ArtsAutosBooksBusinessEducationEntertainmentFamilyFashionFoodGamesGenderHealthHolidaysHomeHubPagesPersonal FinancePetsPoliticsReligionSportsTechnologyTravel

3 Reasons Why More Colds and Flu in Winter?

Updated on October 24, 2012

Why do we get more colds and flu during the winter? It is not simply being cold that causes us to get sick. We get sick from colds and flu because we are exposed to viruses which are immune system is not able to fight off.

And it is not because there are any more viruses during the winter than summer. So why do we get sick more often during the winter?

We get more colds and flu during winter because of our immune systems are less optimal due to decreased sun exposure and decreased protection from fresh vegetables and fruits. In addition, viruses are more transmittable from person to person during wintertime when their exterior shell hardens to be gel-like offering them greater ability to be virulent out in the open.

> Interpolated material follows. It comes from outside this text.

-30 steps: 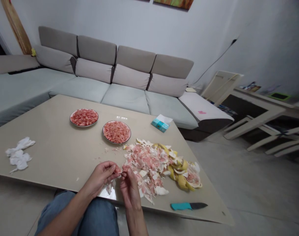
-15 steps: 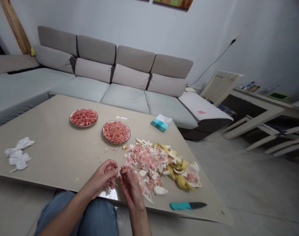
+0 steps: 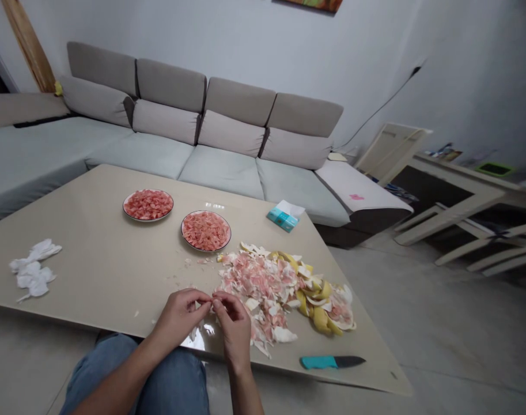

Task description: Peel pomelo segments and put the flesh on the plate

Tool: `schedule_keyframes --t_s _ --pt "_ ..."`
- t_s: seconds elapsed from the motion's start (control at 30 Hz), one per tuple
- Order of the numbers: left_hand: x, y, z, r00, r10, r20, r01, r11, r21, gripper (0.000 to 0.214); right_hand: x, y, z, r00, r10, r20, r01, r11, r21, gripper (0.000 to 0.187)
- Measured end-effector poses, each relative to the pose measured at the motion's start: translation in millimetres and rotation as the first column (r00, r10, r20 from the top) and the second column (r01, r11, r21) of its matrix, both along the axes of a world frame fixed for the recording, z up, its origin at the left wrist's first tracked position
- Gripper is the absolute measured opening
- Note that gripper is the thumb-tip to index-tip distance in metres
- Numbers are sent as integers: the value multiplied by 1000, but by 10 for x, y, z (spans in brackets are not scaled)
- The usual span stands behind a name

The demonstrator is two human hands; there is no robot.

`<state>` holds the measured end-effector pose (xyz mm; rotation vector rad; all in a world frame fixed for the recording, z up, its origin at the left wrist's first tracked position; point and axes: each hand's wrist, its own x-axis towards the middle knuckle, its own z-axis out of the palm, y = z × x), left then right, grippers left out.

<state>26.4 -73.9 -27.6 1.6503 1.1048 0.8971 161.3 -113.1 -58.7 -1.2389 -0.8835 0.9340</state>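
Observation:
My left hand (image 3: 181,314) and my right hand (image 3: 233,327) meet over the near edge of the beige table (image 3: 98,271). Both have their fingers pinched together on a small piece of pink fruit that is mostly hidden between them. Just to the right lies a heap of pink and white membrane scraps (image 3: 256,285) with yellow peel (image 3: 317,308) beside it. Two plates of peeled pink fruit pieces stand farther back, one at the centre (image 3: 205,230) and one to its left (image 3: 148,204).
A teal-handled knife (image 3: 332,362) lies near the table's front right edge. Crumpled white tissues (image 3: 33,271) sit at the left, a teal tissue pack (image 3: 284,216) at the far side. A grey sofa (image 3: 180,138) runs behind the table; low wooden furniture (image 3: 461,196) stands at the right.
My two hands have shifted slightly forward and closer together, with fingertips now touching over the fruit piece. Nothing else on the table has moved.

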Motion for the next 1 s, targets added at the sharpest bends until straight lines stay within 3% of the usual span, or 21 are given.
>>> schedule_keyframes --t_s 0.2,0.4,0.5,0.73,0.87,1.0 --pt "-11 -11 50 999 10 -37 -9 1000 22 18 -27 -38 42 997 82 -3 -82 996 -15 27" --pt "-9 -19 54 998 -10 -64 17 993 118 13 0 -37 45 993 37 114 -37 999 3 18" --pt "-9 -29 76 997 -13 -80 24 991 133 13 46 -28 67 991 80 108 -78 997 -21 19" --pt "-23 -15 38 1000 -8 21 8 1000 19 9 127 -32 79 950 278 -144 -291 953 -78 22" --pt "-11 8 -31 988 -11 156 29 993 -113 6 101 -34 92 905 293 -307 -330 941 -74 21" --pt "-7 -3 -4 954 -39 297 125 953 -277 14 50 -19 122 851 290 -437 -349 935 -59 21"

1. Decrease in vitamin D levels

Among the many health benefits, vitamin D boosts our immune system. Many people are deficient in vitamin D to begin with. But they are especially deficient in winter time. This is because vitamin D is generated mainly by the UVB sunlight radiation hitting our skins. We only get very limited amounts from our foods.

Since there is less sunlight during winter, our vitamin D levels decreases, causing our immune system to be in less than optimal shape. This decreases our ability to fight off the viruses that are around us.

The Milwaukee Wisconsin Journal Sentinel reports that "flu outbreaks have occurred around the planet when solar radiation was at its lowest".[1] Also in winter, the sun is at a lower angle in the sky decreasing the about of UVB radiation hits our skin to generate vitamin D.

Researchers have found an association between decreased vitamin D levels and an increase of colds and flu. In a study of 19,000 people, they found that those deficient in vitamin D (less than 10 nanograms per milliliter) were 55% more likely to have had a cold or upper respiratory infection. Whereas those with adequate levels of vitamin D, had 30 nanograms per milliliter of vitamin D.

Read more about the importance of taking vitamin D for both summer and winter.

Dr. Joel Fuhrman writes in Super Immunity that ...

"it has to been suspected for centuries that declining sunlight during winter months could be a factor promoting increases in infections, including influenza" [page 104]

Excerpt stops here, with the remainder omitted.